START EXTRACTED ENTRIES

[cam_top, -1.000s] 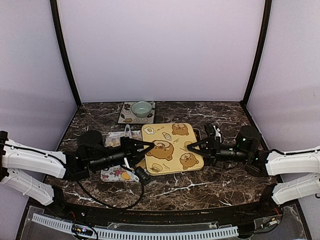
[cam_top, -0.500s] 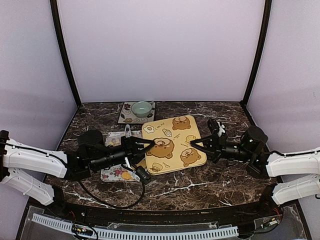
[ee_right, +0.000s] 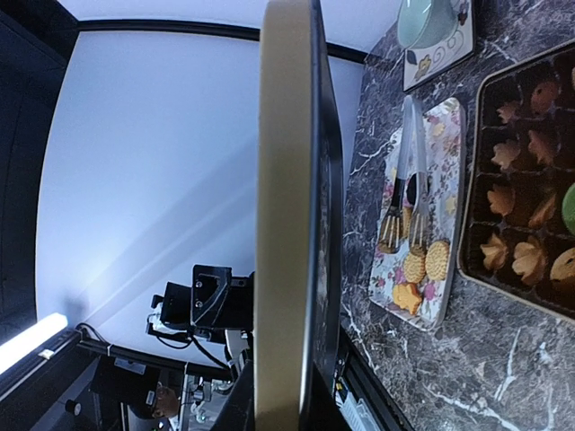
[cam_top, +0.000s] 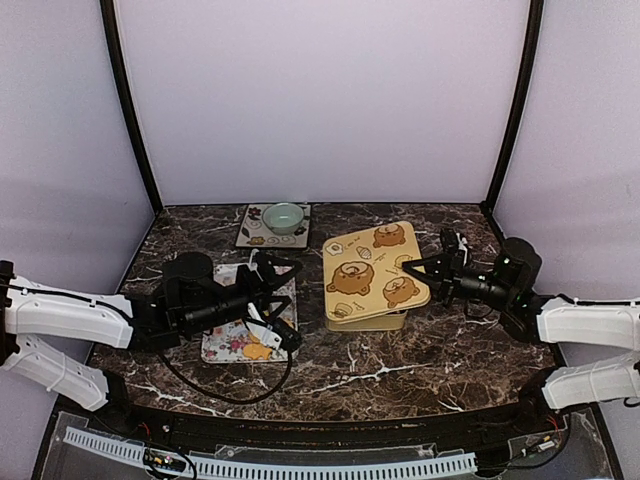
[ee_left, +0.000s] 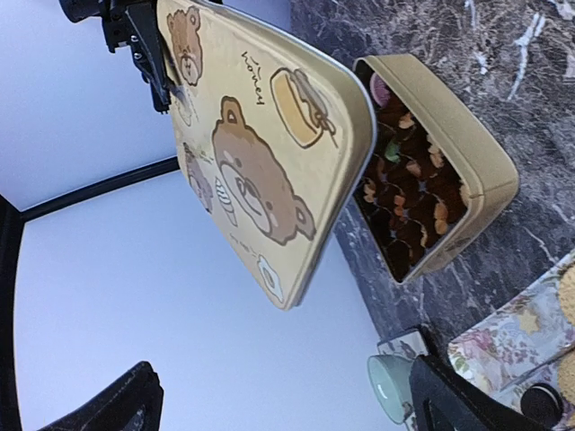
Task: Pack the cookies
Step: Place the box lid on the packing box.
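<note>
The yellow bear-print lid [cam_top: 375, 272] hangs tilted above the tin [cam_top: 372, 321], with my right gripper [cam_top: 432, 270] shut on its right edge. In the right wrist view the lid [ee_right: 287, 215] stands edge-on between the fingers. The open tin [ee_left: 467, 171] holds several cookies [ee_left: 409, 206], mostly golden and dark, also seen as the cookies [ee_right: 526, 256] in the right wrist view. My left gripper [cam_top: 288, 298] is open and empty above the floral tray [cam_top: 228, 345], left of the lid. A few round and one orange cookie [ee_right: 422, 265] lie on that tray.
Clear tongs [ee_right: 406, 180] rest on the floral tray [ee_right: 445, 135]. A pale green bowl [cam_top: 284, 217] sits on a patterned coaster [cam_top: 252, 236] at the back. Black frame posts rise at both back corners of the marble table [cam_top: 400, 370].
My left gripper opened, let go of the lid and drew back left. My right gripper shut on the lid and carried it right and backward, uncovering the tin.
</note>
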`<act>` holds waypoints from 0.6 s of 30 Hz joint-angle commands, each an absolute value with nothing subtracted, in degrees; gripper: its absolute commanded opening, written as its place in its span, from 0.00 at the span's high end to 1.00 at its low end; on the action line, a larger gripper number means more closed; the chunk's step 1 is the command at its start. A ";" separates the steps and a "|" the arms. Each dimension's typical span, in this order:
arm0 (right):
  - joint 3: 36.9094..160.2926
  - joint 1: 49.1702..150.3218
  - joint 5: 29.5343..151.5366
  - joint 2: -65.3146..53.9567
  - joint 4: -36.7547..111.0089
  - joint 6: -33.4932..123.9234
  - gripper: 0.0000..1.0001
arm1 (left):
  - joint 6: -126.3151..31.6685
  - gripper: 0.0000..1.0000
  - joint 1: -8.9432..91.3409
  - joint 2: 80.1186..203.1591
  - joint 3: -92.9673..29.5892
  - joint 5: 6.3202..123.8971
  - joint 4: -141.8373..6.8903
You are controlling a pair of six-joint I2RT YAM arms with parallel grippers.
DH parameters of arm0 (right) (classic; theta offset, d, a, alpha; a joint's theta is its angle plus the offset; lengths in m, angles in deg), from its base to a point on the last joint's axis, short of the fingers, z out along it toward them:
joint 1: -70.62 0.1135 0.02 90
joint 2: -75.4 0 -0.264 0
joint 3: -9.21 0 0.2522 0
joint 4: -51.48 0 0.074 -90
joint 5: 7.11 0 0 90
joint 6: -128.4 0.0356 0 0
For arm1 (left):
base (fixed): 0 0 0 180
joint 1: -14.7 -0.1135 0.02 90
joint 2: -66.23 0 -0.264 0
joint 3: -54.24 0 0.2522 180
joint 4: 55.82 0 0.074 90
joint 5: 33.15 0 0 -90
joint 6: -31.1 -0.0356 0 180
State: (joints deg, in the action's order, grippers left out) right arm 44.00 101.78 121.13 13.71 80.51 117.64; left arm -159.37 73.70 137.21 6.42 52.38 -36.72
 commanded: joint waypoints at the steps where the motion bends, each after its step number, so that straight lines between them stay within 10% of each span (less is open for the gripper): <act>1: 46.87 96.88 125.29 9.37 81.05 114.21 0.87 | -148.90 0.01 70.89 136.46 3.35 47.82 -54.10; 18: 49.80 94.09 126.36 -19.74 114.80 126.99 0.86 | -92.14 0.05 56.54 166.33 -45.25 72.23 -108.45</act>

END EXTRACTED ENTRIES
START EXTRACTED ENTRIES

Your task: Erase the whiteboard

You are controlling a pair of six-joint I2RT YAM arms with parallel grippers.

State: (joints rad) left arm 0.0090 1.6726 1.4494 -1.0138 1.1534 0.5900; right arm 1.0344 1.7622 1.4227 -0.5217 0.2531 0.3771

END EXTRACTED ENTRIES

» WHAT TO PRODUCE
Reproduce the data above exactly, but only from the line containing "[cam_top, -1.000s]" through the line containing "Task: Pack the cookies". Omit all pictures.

» WRITTEN REPLY
[cam_top, -1.000s] 
[cam_top, -0.500s] 
[ee_right, +0.000s] 
[cam_top, +0.000s] 
[ee_left, +0.000s] 
Task: Pack the cookies

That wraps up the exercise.